TASK - The required output is the line containing "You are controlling" and every line after it, transcribed exactly through the end of the data below.

<<<<

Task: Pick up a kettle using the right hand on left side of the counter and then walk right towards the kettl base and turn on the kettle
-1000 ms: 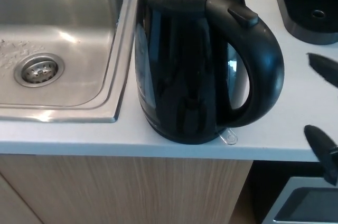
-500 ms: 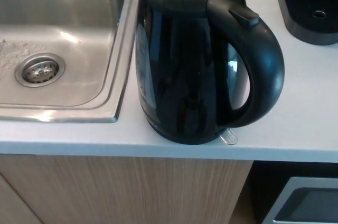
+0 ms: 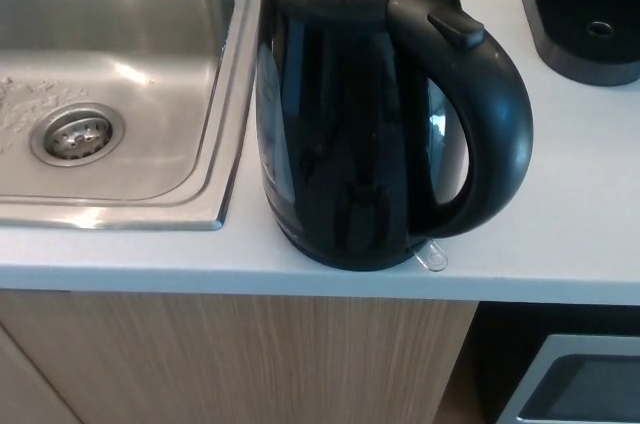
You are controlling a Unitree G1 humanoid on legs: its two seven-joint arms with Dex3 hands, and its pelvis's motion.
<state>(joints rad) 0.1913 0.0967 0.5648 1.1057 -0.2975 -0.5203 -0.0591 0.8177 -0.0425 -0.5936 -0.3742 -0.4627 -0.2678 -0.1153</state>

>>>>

RESULT FOR THIS TASK -
You are controlling a Unitree G1 humanoid on legs: its two seven-joint arms with Dex3 hands, and its pelvis's motion.
<state>(joints rad) 0.1913 0.0967 0.5648 1.1057 -0.2975 -0.5203 -0.0591 0.8177 -0.0425 -0.5936 -0.3742 -0.4627 -0.2678 -0.1153</state>

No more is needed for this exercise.